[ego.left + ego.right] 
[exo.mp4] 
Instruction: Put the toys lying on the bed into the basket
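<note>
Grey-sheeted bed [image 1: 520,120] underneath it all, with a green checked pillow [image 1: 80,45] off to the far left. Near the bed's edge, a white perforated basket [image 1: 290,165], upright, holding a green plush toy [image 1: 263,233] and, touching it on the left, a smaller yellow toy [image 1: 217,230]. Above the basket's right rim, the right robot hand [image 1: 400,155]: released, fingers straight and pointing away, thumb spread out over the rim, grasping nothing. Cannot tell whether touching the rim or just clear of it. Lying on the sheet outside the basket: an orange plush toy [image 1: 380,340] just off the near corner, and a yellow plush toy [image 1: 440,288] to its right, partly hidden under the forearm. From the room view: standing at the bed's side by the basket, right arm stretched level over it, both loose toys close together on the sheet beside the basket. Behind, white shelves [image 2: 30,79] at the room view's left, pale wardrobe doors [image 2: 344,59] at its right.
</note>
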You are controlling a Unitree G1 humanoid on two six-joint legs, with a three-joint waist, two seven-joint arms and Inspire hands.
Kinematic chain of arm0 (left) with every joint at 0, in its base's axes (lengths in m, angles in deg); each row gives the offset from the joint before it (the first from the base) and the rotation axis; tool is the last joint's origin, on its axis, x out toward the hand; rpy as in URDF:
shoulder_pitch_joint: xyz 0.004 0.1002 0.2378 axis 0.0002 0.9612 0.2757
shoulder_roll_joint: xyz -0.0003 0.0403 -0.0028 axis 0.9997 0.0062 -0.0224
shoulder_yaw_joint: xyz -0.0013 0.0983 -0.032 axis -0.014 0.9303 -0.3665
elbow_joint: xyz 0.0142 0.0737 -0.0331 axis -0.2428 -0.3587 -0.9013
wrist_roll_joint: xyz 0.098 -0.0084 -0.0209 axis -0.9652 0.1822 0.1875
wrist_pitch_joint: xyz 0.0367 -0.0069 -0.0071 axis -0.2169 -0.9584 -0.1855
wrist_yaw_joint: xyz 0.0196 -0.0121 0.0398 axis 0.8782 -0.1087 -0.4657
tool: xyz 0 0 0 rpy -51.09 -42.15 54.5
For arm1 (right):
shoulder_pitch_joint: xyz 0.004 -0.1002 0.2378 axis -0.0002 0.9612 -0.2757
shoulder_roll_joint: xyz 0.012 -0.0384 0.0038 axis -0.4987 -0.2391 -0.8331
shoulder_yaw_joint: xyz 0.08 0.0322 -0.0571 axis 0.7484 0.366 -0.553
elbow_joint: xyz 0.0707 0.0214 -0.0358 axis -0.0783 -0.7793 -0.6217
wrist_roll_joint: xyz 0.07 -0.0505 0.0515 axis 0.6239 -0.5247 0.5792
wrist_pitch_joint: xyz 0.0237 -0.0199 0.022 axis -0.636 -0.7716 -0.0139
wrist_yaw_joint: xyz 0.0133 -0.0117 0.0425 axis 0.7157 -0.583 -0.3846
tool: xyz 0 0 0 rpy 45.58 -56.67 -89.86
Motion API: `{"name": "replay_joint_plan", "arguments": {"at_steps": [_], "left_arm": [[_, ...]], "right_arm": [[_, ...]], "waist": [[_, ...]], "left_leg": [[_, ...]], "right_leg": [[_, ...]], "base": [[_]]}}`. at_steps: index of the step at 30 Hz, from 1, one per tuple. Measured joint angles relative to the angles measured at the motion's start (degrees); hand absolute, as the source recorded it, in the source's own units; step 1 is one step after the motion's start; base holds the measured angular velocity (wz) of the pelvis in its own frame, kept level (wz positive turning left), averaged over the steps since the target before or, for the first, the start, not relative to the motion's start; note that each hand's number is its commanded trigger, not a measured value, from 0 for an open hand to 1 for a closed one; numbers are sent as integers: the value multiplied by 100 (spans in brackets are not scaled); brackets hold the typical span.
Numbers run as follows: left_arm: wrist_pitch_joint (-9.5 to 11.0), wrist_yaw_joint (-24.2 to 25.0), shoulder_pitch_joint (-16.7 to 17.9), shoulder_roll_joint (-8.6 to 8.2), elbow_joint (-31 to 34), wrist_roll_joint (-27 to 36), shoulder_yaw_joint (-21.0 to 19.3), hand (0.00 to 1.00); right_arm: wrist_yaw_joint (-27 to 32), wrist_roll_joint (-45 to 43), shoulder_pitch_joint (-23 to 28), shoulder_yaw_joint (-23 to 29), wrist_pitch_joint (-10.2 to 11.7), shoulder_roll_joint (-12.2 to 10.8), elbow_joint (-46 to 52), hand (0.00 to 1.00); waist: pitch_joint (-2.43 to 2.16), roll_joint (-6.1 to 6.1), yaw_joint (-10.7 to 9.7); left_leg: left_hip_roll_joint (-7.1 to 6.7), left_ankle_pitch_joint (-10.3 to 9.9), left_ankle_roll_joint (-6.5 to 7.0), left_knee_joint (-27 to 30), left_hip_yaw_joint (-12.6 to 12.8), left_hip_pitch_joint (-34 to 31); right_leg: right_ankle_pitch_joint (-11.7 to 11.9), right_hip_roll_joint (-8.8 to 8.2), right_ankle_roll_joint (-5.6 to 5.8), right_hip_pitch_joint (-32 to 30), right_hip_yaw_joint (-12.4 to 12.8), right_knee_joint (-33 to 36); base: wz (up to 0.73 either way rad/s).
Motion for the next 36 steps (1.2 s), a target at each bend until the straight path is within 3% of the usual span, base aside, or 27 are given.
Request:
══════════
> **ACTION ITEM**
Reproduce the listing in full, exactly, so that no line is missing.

> **TASK RESULT**
[ego.left + ego.right] 
[exo.mp4] 
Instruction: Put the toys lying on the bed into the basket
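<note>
Grey-sheeted bed [image 1: 520,120] underneath it all, with a green checked pillow [image 1: 80,45] off to the far left. Near the bed's edge, a white perforated basket [image 1: 290,165], upright, holding a green plush toy [image 1: 263,233] and, touching it on the left, a smaller yellow toy [image 1: 217,230]. Above the basket's right rim, the right robot hand [image 1: 400,155]: released, fingers straight and pointing away, thumb spread out over the rim, grasping nothing. Cannot tell whether touching the rim or just clear of it. Lying on the sheet outside the basket: an orange plush toy [image 1: 380,340] just off the near corner, and a yellow plush toy [image 1: 440,288] to its right, partly hidden under the forearm. From the room view: standing at the bed's side by the basket, right arm stretched level over it, both loose toys close together on the sheet beside the basket. Behind, white shelves [image 2: 30,79] at the room view's left, pale wardrobe doors [image 2: 344,59] at its right.
</note>
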You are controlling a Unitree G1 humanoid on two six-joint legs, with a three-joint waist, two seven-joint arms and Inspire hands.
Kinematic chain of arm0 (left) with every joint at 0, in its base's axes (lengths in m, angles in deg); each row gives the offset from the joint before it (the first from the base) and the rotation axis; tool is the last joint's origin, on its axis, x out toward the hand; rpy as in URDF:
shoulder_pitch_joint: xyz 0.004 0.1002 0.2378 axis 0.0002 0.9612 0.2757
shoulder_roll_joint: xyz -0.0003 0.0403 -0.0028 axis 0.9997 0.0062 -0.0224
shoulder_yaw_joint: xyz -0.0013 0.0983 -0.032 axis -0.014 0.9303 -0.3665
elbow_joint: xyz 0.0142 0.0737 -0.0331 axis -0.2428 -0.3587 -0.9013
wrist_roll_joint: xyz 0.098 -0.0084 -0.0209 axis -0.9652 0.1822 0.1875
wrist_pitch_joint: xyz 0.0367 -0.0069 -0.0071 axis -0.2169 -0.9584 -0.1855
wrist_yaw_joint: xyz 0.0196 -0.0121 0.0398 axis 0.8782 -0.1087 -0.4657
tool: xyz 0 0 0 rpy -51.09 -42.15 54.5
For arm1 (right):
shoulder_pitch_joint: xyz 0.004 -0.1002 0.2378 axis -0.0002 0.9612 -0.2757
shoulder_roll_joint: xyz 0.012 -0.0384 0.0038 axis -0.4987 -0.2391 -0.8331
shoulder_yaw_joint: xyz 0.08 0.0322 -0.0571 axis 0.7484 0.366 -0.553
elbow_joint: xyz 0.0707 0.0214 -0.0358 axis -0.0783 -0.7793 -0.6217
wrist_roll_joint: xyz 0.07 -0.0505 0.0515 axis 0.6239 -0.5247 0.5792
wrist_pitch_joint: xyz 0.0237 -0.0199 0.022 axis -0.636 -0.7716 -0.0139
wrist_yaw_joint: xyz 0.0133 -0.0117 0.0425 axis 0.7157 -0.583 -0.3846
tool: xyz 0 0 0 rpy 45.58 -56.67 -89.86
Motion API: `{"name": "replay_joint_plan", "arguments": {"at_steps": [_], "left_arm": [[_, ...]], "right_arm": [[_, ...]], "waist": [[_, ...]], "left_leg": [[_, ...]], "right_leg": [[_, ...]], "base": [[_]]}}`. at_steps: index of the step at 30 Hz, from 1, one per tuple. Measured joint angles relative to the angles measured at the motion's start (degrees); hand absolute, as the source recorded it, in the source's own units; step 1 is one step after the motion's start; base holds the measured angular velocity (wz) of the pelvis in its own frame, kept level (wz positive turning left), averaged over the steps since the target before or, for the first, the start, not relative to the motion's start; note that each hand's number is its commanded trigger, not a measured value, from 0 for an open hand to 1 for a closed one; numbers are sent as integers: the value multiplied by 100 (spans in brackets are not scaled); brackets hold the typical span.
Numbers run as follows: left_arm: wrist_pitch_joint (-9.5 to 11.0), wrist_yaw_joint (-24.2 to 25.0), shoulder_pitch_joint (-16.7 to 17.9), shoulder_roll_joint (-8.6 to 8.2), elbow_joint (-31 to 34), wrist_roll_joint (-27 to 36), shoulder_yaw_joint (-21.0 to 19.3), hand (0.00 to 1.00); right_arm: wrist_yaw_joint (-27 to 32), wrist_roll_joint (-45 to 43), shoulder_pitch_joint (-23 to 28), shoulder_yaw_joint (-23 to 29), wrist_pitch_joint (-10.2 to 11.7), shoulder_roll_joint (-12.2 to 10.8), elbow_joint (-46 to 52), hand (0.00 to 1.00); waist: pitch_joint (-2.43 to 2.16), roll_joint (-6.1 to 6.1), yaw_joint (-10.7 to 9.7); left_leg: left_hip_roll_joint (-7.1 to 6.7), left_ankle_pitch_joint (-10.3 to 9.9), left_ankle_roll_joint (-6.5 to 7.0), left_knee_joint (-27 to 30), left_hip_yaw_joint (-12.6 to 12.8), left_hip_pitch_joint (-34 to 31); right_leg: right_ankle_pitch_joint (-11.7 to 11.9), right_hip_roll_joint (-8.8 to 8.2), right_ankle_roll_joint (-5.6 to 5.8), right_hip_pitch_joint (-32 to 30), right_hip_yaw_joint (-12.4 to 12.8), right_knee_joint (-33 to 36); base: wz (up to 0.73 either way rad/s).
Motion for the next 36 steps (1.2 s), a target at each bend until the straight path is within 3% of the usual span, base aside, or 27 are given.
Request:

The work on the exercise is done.